Igel Christian, Glasmachers Tobias, Mersch Britta, Pfeifer Nico, Meinicke Peter
Institut für Neuroinformatik, Ruhr-Universität Bochum, Bochum, Germany.
IEEE/ACM Trans Comput Biol Bioinform. 2007 Apr-Jun;4(2):216-26. doi: 10.1109/TCBB.2007.070208.
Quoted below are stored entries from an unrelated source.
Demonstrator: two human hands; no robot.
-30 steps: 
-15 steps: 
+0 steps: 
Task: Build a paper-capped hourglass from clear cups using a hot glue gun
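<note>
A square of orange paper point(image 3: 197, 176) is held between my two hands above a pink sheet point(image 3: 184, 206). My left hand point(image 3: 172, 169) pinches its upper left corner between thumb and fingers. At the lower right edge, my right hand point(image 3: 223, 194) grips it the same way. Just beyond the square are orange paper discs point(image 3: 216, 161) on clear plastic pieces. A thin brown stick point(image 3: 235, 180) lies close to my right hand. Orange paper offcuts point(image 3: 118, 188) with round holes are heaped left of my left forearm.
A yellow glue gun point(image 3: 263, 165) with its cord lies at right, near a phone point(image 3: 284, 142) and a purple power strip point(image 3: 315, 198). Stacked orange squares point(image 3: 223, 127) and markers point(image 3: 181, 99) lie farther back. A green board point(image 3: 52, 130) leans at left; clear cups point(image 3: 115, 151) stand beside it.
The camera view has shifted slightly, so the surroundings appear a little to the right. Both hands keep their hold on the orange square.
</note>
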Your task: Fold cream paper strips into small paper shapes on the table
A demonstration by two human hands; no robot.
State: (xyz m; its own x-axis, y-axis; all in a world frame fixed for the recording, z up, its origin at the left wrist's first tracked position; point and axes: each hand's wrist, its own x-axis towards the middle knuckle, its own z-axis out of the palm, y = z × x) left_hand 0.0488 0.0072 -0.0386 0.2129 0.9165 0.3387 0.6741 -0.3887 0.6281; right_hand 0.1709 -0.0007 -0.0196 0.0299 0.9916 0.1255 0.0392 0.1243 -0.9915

Biological data mining using kernel methods can be improved by a task-specific choice of the kernel function. Oligo kernels for genomic sequence analysis have proven to have a high discriminative power and to provide interpretable results. Oligo kernels that consider subsequences of different lengths can be combined and parameterized to increase their flexibility. For adapting these parameters efficiently, gradient-based optimization of the kernel-target alignment is proposed. The power of this new, general model selection procedure and the benefits of fitting kernels to problem classes are demonstrated by adapting oligo kernels for bacterial gene start detection.
使用核方法进行生物数据挖掘可通过针对特定任务选择核函数来改进。用于基因组序列分析的寡核苷酸核已被证明具有高判别力并能提供可解释的结果。考虑不同长度子序列的寡核苷酸核可以进行组合和参数化,以增加其灵活性。为了有效地调整这些参数,提出了基于梯度的核对目标比对优化方法。通过将寡核苷酸核应用于细菌基因起始检测,证明了这种新的通用模型选择程序的威力以及使核适合问题类别所带来的好处。